> **TRY IT**: What is needed is an exact copy of the line with "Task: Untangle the" and all lines that follow it in the entries below, the last line included.

> **DATA**:
::::::::::

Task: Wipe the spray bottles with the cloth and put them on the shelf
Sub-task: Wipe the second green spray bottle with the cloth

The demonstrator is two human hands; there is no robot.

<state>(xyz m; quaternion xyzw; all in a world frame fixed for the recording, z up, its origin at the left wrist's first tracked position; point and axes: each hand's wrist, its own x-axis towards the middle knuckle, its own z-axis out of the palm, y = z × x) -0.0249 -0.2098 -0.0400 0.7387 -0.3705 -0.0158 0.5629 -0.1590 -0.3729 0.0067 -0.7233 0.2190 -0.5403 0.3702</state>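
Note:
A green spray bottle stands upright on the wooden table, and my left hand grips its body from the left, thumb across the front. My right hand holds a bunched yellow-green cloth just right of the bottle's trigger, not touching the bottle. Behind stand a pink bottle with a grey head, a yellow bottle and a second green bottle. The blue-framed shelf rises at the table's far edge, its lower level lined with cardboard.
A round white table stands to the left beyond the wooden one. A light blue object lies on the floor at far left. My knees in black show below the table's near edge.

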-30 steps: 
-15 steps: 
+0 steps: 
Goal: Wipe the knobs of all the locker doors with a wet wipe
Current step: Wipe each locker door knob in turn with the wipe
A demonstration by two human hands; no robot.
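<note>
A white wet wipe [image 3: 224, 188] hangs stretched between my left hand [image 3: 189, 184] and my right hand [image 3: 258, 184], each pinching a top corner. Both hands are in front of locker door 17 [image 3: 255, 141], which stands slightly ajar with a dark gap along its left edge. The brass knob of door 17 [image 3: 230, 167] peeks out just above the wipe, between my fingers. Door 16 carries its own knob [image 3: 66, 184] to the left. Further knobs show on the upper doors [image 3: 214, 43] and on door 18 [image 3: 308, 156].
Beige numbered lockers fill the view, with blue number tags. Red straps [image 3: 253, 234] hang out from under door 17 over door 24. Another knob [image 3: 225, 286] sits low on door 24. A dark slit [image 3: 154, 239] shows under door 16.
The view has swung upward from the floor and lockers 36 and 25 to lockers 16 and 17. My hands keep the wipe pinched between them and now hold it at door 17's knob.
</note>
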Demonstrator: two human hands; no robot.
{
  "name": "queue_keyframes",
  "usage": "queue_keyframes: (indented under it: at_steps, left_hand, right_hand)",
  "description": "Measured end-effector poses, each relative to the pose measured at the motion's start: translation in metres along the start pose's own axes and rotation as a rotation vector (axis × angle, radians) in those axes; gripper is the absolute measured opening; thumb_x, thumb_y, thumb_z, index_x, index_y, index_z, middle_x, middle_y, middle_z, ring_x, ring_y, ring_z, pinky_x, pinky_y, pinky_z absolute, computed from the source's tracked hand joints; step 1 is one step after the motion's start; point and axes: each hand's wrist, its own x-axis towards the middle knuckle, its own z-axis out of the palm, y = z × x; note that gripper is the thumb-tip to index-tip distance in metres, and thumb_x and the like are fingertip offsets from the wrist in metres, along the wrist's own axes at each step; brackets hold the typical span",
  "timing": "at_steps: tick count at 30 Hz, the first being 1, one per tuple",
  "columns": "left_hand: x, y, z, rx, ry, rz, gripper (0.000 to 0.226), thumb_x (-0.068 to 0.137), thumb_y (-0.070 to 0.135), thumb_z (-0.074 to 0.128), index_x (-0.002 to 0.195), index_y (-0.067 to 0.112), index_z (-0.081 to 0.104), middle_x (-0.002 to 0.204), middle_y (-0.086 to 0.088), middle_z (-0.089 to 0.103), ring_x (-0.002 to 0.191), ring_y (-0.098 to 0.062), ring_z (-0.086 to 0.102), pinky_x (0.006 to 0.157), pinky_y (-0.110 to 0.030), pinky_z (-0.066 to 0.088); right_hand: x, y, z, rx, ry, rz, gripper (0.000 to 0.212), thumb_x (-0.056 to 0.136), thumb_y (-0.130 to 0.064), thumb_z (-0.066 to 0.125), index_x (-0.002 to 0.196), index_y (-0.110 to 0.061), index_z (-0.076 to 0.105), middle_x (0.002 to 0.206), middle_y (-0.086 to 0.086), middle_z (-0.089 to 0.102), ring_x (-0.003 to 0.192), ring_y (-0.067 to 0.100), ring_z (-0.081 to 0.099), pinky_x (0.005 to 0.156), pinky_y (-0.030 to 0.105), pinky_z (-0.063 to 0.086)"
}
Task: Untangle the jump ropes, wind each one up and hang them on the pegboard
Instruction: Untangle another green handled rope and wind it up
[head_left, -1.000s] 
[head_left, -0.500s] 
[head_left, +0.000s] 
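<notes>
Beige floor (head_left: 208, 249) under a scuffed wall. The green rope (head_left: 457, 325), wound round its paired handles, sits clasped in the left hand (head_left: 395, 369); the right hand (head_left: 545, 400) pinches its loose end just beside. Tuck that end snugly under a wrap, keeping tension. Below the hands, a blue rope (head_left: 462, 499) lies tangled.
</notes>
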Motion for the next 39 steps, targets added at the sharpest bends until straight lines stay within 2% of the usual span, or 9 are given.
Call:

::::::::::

> **RESPONSE TO THE EXERCISE**:
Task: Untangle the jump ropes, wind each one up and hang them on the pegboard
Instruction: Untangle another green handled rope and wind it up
[head_left, -1.000s] 
[head_left, -0.500s] 
[head_left, +0.000s] 
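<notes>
Beige floor (head_left: 208, 249) under a scuffed wall. The green rope (head_left: 457, 325), wound round its paired handles, sits clasped in the left hand (head_left: 395, 369); the right hand (head_left: 545, 400) pinches its loose end just beside. Tuck that end snugly under a wrap, keeping tension. Below the hands, a blue rope (head_left: 462, 499) lies tangled.
</notes>
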Motion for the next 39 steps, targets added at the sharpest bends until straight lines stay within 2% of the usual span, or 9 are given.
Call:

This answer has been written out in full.